### Problem details
Report every line of the listing below in which the string "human" appears.
** Opening Working data block **
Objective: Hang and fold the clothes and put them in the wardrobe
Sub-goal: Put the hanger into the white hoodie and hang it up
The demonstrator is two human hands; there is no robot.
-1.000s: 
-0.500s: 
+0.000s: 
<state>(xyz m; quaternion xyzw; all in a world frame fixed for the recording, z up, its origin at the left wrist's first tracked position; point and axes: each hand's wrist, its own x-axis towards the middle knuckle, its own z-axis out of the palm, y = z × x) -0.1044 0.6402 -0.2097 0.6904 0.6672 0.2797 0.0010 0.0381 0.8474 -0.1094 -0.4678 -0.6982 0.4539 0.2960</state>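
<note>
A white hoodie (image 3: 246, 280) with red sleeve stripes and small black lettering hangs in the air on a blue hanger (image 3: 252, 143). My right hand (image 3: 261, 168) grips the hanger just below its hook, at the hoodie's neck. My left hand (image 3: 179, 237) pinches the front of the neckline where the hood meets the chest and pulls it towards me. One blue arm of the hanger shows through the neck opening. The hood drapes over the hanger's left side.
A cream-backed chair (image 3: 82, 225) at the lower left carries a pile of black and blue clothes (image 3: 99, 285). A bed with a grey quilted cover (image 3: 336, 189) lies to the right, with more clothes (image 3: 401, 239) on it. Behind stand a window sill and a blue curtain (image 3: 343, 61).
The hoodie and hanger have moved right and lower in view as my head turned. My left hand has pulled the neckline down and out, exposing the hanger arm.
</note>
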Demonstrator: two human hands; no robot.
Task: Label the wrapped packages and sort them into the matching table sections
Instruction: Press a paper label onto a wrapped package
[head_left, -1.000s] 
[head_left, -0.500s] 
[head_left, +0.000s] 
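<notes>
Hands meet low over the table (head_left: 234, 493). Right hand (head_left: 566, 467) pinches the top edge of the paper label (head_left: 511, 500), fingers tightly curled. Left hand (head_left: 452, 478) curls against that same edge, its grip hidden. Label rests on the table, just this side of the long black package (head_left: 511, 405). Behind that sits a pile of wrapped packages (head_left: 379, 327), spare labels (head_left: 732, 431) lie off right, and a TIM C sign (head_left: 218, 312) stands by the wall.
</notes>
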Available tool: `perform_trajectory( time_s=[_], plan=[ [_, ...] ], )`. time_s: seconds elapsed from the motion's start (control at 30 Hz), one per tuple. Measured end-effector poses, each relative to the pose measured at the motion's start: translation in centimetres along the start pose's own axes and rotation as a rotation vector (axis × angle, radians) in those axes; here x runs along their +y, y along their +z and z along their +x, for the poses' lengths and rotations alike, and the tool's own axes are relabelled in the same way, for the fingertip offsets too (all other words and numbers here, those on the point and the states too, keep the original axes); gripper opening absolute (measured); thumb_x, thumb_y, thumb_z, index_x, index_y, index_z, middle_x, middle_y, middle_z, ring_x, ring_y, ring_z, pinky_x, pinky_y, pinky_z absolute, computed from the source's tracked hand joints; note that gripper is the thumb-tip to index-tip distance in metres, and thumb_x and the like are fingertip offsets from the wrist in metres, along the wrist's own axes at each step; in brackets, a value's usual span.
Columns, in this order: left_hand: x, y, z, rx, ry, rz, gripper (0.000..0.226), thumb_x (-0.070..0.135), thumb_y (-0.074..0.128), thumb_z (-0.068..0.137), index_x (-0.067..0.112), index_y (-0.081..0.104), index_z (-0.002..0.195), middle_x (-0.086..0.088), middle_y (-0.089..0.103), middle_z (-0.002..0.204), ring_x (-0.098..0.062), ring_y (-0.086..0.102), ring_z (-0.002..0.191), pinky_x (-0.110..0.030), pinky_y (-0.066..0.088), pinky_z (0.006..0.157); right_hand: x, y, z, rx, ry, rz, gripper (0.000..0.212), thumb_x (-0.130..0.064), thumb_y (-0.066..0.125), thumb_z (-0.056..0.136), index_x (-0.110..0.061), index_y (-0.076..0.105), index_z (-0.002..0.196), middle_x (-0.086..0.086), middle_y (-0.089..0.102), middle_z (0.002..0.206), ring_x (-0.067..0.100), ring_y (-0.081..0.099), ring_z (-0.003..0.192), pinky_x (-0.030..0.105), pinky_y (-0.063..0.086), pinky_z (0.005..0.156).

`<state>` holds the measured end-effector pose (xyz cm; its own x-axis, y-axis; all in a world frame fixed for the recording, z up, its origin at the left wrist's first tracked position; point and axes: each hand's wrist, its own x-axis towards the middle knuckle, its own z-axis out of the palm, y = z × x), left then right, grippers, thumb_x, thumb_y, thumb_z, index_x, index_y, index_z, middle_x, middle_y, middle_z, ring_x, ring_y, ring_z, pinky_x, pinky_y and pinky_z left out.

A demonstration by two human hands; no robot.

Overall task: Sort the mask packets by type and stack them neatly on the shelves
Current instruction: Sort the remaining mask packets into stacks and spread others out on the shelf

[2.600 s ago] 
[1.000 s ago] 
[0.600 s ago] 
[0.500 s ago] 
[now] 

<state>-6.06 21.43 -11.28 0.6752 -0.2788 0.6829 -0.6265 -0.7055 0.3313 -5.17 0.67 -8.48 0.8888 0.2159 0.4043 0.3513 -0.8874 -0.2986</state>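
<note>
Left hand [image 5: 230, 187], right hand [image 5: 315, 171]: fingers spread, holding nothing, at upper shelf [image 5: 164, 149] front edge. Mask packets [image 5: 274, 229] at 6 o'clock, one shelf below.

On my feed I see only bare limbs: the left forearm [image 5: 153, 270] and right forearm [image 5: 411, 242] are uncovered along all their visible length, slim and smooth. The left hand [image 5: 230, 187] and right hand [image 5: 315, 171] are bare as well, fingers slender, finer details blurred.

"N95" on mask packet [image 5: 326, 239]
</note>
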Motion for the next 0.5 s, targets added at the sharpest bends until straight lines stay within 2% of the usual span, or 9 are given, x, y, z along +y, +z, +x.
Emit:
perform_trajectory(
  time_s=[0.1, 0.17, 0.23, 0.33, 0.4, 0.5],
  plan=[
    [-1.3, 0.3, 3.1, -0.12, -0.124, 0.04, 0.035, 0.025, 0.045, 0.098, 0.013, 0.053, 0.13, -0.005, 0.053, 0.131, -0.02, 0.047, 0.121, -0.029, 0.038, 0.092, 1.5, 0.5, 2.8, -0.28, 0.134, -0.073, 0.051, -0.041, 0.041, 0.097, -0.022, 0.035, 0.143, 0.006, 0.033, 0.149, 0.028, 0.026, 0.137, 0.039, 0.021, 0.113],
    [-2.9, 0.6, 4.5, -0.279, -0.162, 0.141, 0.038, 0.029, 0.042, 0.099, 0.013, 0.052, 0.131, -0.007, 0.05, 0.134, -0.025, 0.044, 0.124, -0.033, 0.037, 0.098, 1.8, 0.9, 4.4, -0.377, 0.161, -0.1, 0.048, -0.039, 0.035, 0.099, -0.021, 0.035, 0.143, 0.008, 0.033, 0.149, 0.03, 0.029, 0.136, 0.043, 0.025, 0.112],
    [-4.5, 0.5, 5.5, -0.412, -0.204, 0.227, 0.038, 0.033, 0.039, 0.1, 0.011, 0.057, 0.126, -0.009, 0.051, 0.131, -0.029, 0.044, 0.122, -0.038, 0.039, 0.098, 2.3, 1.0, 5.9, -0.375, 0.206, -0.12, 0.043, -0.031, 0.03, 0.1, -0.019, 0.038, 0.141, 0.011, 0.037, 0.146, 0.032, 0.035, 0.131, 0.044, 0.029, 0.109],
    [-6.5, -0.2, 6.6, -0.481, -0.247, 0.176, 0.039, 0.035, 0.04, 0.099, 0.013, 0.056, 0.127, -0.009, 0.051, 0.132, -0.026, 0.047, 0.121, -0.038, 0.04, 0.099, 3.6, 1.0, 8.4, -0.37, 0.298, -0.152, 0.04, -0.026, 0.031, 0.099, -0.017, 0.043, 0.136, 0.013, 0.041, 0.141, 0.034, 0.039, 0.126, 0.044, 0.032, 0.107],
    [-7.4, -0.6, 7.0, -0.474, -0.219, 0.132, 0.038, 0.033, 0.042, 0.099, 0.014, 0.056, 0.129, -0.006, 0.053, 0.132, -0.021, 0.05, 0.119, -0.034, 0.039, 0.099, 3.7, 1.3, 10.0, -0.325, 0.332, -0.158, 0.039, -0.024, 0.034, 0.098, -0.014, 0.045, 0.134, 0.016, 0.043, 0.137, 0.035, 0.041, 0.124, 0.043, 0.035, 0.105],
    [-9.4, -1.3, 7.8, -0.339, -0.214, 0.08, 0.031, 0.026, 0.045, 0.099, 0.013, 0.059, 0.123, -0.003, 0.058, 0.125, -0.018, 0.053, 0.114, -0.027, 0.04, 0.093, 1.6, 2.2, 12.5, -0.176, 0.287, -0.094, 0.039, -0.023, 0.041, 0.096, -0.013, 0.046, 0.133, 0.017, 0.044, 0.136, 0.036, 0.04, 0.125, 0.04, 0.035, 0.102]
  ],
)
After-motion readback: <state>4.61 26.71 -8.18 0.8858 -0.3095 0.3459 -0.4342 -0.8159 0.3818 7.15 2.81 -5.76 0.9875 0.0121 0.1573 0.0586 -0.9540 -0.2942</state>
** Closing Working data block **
### Response to the task
The demonstrator is two human hands; there is no robot.
Demonstrator: two human hands; no robot.
A demonstration by two human hands; no robot.

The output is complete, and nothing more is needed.